In Washington, D.C., government is also divided but not to such a dramatic extent as was widely predicted before last fall’s elections. Partisan control of the House of Representatives changed pretty much in accordance with historical norms when a party in power faces its first midterm election, as 39 seats shifted from the Republicans to form a new Democratic majority. Movement in the Senate was in the opposite direction; Republicans actually grew their majority by two seats. (Two incumbent Republicans and four incumbent Democrats were defeated.)

This sends a distinctly mixed message to policy makers, and I believe it gives “we the people” an opportunity to press for bipartisan cooperation on issues like infrastructure improvements, rural broadband deployment, and strengthening resilience of the electric grid, to name a few. These have the clear potential to be bipartisan issues that tend to break less on party lines than on geography. The door should be open for us here in Wisconsin to work with our members of congress advancing policies that make the most sense for our rural communities and electric cooperatives.

The National Rural Electric Cooperative Association (NRECA) and your statewide association (WECA) have positioned us well over the years. Analysis of groups with energy-related interests has shown the electric cooperatives have a strong, positive reputation among federal lawmakers of both political parties. That contrasts with other energy interests who tend to enjoy good will more firmly linked with one party or the other. The major factor making this possible for our co-ops is that “our political center of gravity”—as NRECA CEO Jim Matheson said at our statewide annual meeting last November—“is not in Washington, D.C., it’s in the communities we serve—the legislators’ constituents—and legislators understand that.”

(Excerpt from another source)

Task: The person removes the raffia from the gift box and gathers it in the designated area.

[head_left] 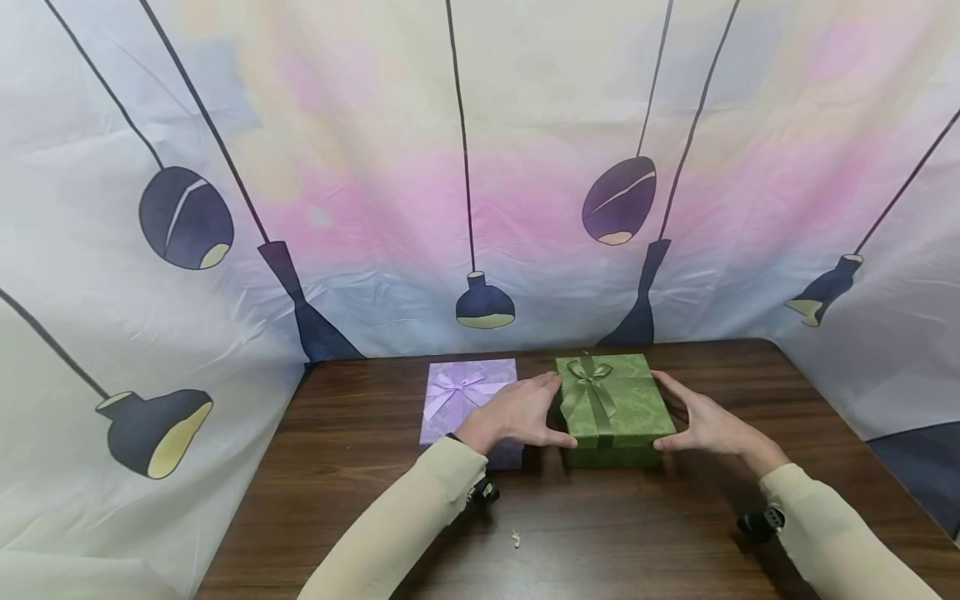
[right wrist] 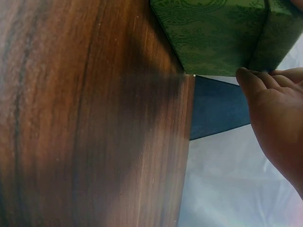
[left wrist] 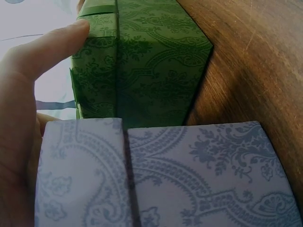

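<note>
A green box (head_left: 630, 396) was gripped on its left by the left hand (head_left: 523, 410) and on its right by the right hand (head_left: 708, 423), thumbs set at the front corners. A purple box (head_left: 448, 417) was partly covered by the left hand and wrist. Tabletop (head_left: 795, 417) was spread from the right hand to the side edge; the back edge was seen beyond both hands.

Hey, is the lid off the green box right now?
No, the head view shows the lid on the green box, with the left hand and right hand at its opposite sides.
</note>
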`<state>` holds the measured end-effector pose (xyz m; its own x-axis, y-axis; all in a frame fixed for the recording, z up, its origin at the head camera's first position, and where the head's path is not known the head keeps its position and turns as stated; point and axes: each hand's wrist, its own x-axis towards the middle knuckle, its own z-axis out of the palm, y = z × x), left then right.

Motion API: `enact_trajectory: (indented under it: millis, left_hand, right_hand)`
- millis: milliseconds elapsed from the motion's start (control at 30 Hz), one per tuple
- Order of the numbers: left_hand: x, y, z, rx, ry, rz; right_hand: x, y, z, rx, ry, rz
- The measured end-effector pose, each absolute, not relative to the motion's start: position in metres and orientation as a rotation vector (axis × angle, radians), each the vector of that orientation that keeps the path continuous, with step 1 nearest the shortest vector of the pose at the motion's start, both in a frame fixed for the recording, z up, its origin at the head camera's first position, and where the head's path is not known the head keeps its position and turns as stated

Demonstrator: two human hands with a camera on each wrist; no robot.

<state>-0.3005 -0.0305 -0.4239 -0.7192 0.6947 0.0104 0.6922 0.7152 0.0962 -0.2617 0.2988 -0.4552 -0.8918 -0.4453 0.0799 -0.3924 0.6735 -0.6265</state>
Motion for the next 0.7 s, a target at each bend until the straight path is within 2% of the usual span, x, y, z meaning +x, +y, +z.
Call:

Nobody is going to see the challenge of governing this state or this nation get easier because of the changes ushered in by the last election, and your co-op organizations have our work cut out for us. But now is the time to test the appetite for bipartisan cooperation among state and federal lawmakers who often say that’s what the country is hungry for.

I’ve mentioned a few issues we can work on nationally. Here in Wisconsin there’s been a deadlock over transportation funding, a nagging and unpopular issue that typically resists solutions when responsibility would fall entirely on one party. We now have an opportunity to promote a bipartisan approach sharing responsibility between the Democratic executive and Republican legislative branches.

I hope over the coming months we’ll be asking for your help in persuading our divided government to cooperate in initiatives that benefit your family, community, and electric cooperative.